Heck, a private investigator, has in recent years been looking into suspicions of alleged corruption in the German telecommunications giant Telekom. When the agent called, he lost no time: For the past year he had been looking for a new home for his partner and his 16-year-old stepdaughter, a place from which they could restart their lives, a place of repose for him.
He got into his car, negotiated the dozens of stoplights, drove through the tunnel and on to the B9 expressway, which leads out of Bonn, via the neighborhoods into which Germany spits its refugees, and into endless green spaces.
The slow drive along the winding road allowed Heck to notice the ripe apples, pears and cherries that dangled from the trees by the roadside. Following a descent into a valley, after one last bend to the right, he saw the agent's car parked next to the first house he encountered in the village, at 21 Liessemer Kirschweg. He saw the farm across the way where horses cantered and noticed the cows that lolled lazily on the hill above the house. His search, he knew, had come to an end.
That same day he met with the owners, an elderly retired couple who lived with their son in the adjacent house, at No. 19. A rental agreement was drawn up within a few days. On the wooden door of her room, Heck's stepdaughter put up a poster of Kurt Cobain shrouded in cigarette smoke. His partner arranged the house as she wanted, though with one condition imposed by Heck, which he has always insisted on: no carpets.
The family began to adjust to life in the village. On the way to and from work, Heck waved to his neighbor-landlord, amazed by the fact that the stooped man of 89 was still able to work such long hours in his garden and store logs for the winter.
But three weeks ago, the new routine of Heck's life was abruptly disturbed. Journalists and television cameramen swirled around the house and the police were summoned to maintain the public order. Heck was certain that the long arm of had found him and was accusing him of some nefarious deed. But he soon discovered that the truth was far more grave: According to German prosecutors, his neighbor-landlord was a monster named Samuel Kunz, who had participated in the murder of 434,000 people, 10 of whom, the authorities allege, were killed personally by Kunz in the Belzec death camp, where he was a guard from January 1942 until July 1943.
Opting for collaboration
Samuel Kunz was born in 1921 in Russia, in a village on the Volga River. In World War II he was a soldier in the Red Army and was captured by the Wehrmacht. The Nazis gave him two options: incarceration in the POW camp at Chelm, or collaboration. After a few days in Chelm, where he saw the bodies of dozens of fellow prisoners being dragged out of the camp, Kunz volunteered to collaborate. He was sent to the SS training camp at Trawniki, along with some 5,000 other POWs (among them John Demjanjuk ). The trainees were subsequently assigned three missions: emptying the ghettos of their Jewish inmates, overseeing forced laborers or serving in death camps. Kunz became a guard in the Belzec death camp in occupied Poland.
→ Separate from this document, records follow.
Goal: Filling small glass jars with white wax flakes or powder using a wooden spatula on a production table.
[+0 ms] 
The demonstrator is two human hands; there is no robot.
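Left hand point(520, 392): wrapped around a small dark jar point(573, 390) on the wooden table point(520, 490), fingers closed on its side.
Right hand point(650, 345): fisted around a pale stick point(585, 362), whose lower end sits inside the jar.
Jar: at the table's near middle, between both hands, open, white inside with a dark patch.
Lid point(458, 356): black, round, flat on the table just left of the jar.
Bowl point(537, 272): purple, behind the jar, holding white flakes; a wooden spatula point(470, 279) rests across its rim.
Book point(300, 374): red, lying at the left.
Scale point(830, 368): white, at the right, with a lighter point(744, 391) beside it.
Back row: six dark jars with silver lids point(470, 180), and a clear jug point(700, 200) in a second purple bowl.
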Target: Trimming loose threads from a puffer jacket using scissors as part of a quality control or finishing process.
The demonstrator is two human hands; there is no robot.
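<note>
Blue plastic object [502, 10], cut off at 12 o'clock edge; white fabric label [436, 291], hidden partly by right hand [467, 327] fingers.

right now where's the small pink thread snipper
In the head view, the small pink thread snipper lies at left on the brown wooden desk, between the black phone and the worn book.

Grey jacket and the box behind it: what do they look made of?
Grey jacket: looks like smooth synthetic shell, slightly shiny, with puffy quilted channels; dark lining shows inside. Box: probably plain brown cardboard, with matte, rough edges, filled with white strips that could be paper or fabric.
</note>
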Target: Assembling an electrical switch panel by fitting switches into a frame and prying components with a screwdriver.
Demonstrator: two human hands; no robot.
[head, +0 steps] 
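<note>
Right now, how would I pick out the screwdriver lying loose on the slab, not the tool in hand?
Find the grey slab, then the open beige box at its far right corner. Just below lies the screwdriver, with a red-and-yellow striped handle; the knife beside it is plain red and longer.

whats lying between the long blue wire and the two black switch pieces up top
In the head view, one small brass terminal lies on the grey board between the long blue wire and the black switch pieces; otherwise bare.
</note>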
He rose rapidly through the ranks and was involved in rousting Jews from the trains, pushing them into the gas chambers and evacuating the bodies to mass graves. His zealousness gained him an appointment as commander of other guards, a position that carried a higher salary and a significant improvement in food rations. But according to the indictment, Kunz, who did not deny that he was in Belzec, was no ordinary collaborator: In May 1943 he allegedly shot dead two Jews who tried to escape from the train. A month later, while seeing a guard shoot and wound eight Jews, he apparently grabbed the guard's pistol and shot and killed the eight as they lay on the ground.
At the end of 1943 - after nearly all the 1.8 million Jews who had lived in the region had been murdered - the camp at Belzec was shut down. Kunz was transferred to Flossenburg, a concentration camp in Bavaria, where he first met the guard John Demjanjuk. He was captured by the Americans and, beginning in the 1960s, testified in the trials of Nazi war criminals.
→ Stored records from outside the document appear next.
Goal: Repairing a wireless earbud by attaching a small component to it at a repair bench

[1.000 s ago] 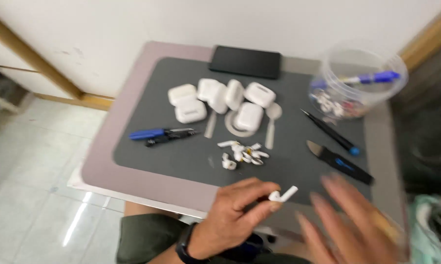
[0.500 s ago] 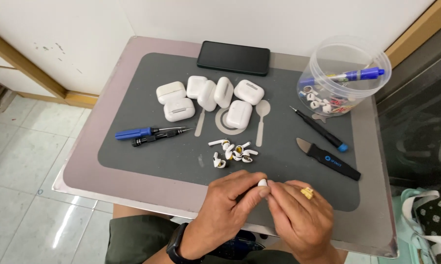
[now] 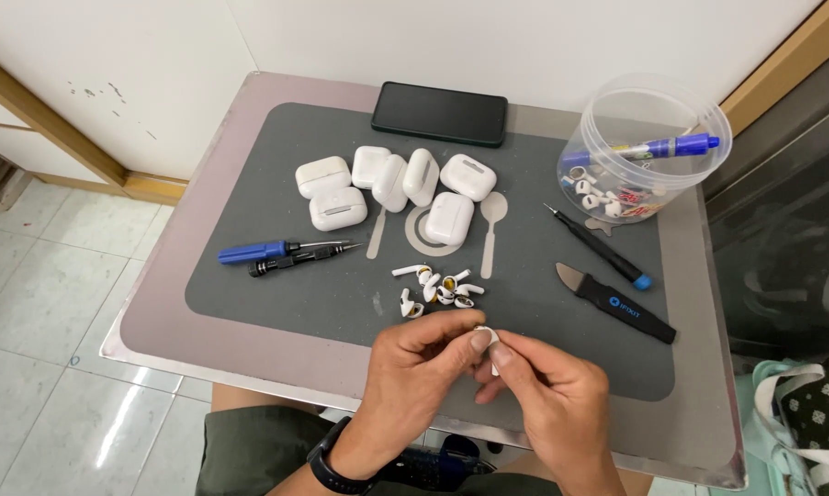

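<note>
My left hand (image 3: 412,377) and my right hand (image 3: 550,395) meet over the front edge of the grey mat (image 3: 276,294). Together they pinch a small white earbud (image 3: 488,338) between their fingertips; most of it is hidden by the fingers. Just beyond my hands lies a small pile of loose white earbuds (image 3: 437,287). Several white earbud charging cases (image 3: 391,188) sit further back in the middle of the mat. A dark watch is on my left wrist (image 3: 327,468).
A black phone (image 3: 439,113) lies at the back. A blue screwdriver (image 3: 258,251) and a thin black one (image 3: 295,262) lie left. At right are a black precision screwdriver (image 3: 598,246), a black pry tool (image 3: 616,301), and a clear tub (image 3: 642,147) with earbuds and a blue pen.
My right hand came in from the lower right and closed onto the earbud that my left hand held alone a second ago. The camera steadied and moved closer.
</note>
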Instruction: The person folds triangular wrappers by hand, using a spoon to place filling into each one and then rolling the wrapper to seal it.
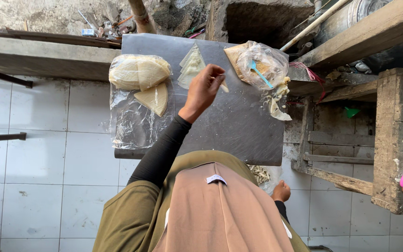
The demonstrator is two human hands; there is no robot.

"We knew that Jews were being killed and we knew they were being burned," he stated at one trial. "We could smell it every day."
Finally, he moved to Bonn, received German citizenship and worked for the government as a carpenter in the Ministry of Construction until his retirement. Like many civil servants in the German government after the war - which was based in Bonn until the move to Berlin in the mid-1990s - Kunz saved his money until he could move to a leafy suburb, invest in real estate and disappear into the banality of assimilation. Time was on his side and work in his garden as a pensioner in Oberbachem was far removed from Belzec.
Toward the end of October 1941, the Germans had launched Operation Reinhard, which effectively began the implementation of the "Final Solution." In contrast to the camps at Auschwitz-Birkenau, which functioned also as labor camps, the new facilities - Sobibor, Treblinka and Belzec - were intended for the mass murder of Jews and Roma. Belzec, the first to be opened, was a "laboratory," the model upon which the other camps were built and operated. The choice of its site embodied a logistical rationale: The Lublin district, in which the camp lay, was close to the Jewish population concentrations in Poland and Galicia, and the infrastructure for transporting them from Lvov, Krakow and Lublin was already in place.
The camp commandant was Christian Wirth, a colonel in the SS who had gained valuable experience in mass murder as one of those in charge of Aktion (Operation ) T-4, in which 70,000 Germans who suffered from mental or physical disabilities were murdered by lethal injection. The first killing method at Belzec was to load Jews onto trucks whose exhaust fumes led into the sealed cabin into which the inmates were crammed.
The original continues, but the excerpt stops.